Now you might ask what about “attorney client privilege”? Two problems exist with that, which is why the Obama team didn’t raise it.

First, there is no attorney-client privilege that can be invoked by the president against Congress because they work for the same client, namely the American people. As an aside, I love when that point comes up because it wonderfully illustrates how invoking phony privileges isn’t in the interest of Americans, but of the government officials who too often confuse their own interest in avoiding embarrassment with the nation’s interests.

Second, no one is suggesting the documents refer to a legal analysis of the Fast and Furious program. This was about policy and public statements about the program. That’s not information that would be subject to the attorney-client privilege even outside government.

In fact we don’t even know which “executive privilege” the White House is talking about. Todd Gaziano of the Heritage Foundation tells me, “It’s reasonable to demand that the White House and DOJ specify what types of executive privilege they claim are being invoked as to what documents.
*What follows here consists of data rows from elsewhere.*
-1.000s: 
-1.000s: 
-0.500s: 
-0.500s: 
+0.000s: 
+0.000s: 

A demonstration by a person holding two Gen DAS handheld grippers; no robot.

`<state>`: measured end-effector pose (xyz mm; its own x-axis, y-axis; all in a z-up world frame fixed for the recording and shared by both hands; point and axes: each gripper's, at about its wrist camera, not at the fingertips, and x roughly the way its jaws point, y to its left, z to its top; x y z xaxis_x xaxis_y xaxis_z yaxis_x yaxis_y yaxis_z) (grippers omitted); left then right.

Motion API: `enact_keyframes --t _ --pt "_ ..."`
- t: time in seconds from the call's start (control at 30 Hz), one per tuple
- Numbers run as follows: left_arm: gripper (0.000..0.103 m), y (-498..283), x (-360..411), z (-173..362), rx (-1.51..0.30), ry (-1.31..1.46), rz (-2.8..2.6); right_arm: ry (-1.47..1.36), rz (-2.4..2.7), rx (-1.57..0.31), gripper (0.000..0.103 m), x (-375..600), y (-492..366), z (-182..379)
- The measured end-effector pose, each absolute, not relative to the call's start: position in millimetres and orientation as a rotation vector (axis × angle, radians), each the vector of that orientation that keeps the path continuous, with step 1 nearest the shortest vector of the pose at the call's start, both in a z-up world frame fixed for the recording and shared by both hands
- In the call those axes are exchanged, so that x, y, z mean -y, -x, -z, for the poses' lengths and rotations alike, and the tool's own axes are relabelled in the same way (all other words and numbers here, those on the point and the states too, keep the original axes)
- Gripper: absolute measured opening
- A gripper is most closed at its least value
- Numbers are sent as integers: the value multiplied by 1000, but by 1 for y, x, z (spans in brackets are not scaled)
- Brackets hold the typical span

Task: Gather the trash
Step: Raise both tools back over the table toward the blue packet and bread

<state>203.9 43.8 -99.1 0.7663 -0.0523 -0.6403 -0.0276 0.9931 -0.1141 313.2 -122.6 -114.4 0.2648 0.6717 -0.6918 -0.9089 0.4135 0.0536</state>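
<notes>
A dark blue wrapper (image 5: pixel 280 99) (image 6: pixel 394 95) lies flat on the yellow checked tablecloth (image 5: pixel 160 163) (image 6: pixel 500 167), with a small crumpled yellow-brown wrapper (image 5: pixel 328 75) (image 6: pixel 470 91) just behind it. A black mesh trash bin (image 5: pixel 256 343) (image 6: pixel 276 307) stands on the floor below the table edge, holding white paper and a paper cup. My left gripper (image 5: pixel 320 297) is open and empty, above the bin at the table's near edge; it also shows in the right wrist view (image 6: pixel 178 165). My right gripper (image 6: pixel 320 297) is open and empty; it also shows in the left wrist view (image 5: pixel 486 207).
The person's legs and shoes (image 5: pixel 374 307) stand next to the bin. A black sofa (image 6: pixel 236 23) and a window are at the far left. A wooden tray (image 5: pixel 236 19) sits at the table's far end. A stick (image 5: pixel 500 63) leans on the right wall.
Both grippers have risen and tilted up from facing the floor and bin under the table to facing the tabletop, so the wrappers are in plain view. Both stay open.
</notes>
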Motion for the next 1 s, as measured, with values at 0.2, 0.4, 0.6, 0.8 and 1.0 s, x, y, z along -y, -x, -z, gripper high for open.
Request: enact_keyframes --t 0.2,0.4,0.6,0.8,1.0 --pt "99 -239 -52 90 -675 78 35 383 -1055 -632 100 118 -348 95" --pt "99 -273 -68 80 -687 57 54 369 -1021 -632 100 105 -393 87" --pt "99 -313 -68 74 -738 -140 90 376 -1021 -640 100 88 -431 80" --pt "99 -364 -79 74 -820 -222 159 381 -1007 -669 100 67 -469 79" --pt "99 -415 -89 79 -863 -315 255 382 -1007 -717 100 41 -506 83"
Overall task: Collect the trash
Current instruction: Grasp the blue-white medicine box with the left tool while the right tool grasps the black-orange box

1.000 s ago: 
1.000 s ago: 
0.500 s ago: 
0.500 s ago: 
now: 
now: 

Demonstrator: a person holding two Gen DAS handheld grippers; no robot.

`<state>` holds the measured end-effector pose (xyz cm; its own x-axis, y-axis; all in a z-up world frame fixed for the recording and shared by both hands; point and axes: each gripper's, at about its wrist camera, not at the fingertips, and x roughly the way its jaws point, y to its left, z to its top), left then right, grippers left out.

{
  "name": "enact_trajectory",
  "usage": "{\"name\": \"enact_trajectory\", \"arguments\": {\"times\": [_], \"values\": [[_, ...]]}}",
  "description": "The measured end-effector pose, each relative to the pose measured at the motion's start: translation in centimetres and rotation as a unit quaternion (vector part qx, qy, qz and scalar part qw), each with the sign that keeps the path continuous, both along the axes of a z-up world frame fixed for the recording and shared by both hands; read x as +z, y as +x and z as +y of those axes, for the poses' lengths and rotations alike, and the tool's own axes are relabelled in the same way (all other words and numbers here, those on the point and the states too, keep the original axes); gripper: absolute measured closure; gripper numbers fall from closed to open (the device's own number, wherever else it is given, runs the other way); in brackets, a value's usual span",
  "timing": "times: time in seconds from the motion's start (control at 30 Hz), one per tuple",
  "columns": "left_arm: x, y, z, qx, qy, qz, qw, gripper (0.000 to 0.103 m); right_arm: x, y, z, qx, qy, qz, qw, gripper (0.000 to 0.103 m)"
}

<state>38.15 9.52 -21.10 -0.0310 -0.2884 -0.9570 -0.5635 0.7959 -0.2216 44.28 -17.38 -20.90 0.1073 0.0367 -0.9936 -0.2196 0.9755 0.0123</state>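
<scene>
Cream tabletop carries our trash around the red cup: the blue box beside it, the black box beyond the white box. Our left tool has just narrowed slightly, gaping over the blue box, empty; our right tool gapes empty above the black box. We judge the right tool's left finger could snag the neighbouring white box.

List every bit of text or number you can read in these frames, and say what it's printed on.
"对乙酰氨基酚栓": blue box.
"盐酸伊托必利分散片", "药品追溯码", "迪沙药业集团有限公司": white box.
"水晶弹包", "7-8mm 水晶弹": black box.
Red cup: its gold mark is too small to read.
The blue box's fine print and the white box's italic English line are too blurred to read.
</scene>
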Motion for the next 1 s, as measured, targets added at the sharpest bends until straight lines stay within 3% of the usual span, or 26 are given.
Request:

Congress and the courts might yield to some claims of privilege but not to others.”

For example, Gaziano explains, there is a species of executive privilege relating to national security. Is this about keeping secrets with (or from) Mexico? As for the “the deliberative process privilege,” this too is a type of executive privilege. But the jurisprudence on that suggests that while it can go beyond the White House, it doesn’t cover every person in government and it must often bend to legitimate oversight by Congress.

If he were a first-year law student asked to explain how the president could refuse to allow House oversight on a botched operation in which Americans and Mexicans died and the administration has twice had to cop to providing erroneous information to Congress, Eric Holder’s letter would get an “F.” He doesn’t set out the nature of the document being withheld, the type of privilege being asserted, or the argument as to why it supersedes the right of Congress to oversee executive branch misconduct.

Congress is certainly within it rights to hold him in contempt. But really the president should can Holder. He’s a lousy lawyer.